═══ Source data
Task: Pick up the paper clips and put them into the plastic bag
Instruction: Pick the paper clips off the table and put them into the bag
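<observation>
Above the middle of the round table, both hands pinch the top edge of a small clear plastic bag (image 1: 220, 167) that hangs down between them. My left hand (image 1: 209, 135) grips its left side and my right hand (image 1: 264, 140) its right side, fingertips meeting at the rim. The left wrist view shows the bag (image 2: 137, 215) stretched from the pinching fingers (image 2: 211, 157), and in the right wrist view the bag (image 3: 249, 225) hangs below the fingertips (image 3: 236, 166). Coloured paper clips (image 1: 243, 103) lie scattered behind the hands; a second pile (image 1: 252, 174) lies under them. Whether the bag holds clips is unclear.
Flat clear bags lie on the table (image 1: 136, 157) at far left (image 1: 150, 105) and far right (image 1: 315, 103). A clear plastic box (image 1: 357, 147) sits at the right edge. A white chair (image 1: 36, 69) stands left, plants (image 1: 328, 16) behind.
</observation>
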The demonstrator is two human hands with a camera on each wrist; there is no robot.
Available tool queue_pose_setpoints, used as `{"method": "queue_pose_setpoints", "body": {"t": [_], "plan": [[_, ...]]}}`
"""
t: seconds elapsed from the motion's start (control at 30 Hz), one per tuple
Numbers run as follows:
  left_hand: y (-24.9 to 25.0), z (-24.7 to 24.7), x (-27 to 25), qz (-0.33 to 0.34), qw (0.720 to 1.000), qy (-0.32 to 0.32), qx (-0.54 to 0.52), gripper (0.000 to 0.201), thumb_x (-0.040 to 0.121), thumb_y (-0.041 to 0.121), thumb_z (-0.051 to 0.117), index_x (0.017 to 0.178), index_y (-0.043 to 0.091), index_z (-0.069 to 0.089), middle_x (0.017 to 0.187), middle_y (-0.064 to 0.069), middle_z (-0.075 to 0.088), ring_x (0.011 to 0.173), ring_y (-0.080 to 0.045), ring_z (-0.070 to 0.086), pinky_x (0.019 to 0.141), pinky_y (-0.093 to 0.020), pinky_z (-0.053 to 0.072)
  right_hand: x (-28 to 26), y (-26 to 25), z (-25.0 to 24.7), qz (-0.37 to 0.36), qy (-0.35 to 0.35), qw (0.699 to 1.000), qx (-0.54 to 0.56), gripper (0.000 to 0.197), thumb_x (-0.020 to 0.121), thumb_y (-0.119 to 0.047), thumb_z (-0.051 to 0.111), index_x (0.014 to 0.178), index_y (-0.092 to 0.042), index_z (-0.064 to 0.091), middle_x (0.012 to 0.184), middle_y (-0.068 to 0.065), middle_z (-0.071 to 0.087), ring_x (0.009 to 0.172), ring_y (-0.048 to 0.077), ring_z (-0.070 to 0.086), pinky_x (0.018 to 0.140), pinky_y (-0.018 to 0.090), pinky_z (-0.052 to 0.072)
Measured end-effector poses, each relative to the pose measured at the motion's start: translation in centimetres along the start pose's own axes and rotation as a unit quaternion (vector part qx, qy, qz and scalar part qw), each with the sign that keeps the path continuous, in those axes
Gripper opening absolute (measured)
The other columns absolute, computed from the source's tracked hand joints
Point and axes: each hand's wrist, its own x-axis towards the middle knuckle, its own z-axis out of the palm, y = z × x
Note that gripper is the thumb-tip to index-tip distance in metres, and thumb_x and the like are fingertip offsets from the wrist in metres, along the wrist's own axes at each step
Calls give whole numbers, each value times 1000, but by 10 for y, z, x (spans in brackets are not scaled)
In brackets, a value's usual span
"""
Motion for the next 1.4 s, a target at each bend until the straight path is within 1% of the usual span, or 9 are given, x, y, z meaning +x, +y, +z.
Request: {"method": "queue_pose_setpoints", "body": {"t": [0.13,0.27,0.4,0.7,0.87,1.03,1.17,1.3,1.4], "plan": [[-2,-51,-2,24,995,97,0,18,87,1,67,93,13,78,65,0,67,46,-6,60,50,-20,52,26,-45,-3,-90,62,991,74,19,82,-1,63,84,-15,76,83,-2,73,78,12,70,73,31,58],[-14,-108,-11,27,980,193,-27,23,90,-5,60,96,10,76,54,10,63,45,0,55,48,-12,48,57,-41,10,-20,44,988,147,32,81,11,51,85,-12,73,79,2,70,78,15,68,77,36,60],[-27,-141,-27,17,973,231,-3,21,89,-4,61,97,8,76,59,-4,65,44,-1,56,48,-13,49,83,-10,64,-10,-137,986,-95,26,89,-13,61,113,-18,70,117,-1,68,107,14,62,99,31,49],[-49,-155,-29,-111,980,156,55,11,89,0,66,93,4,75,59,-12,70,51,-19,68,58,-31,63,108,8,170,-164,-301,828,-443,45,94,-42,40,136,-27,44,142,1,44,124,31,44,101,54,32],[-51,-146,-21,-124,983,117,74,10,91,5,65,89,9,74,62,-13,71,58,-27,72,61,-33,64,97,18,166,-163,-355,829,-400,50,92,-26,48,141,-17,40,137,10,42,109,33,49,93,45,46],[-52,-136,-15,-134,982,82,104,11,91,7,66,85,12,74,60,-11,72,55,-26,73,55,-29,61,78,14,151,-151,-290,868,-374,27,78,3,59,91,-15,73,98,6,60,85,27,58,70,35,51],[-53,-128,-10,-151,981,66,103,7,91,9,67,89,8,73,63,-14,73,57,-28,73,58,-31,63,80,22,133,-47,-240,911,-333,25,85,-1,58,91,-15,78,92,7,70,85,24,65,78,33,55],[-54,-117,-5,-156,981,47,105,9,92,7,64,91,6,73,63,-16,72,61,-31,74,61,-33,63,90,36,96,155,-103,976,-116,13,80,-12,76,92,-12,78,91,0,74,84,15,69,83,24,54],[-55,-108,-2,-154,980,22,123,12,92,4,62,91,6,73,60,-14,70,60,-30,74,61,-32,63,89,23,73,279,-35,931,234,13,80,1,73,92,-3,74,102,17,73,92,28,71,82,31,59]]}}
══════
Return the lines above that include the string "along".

Measured end-effector poses, each relative to the pose measured at the motion's start: translation in centimetres along the start pose's own axes and rotation as a unit quaternion (vector part qx, qy, qz and scalar part qw), each with the sign that keeps the path continuous, in those axes
Note that gripper is the thumb-tip to index-tip distance in metres, and thumb_x and the like are fingertip offsets from the wrist in metres, along the wrist's own axes at each step

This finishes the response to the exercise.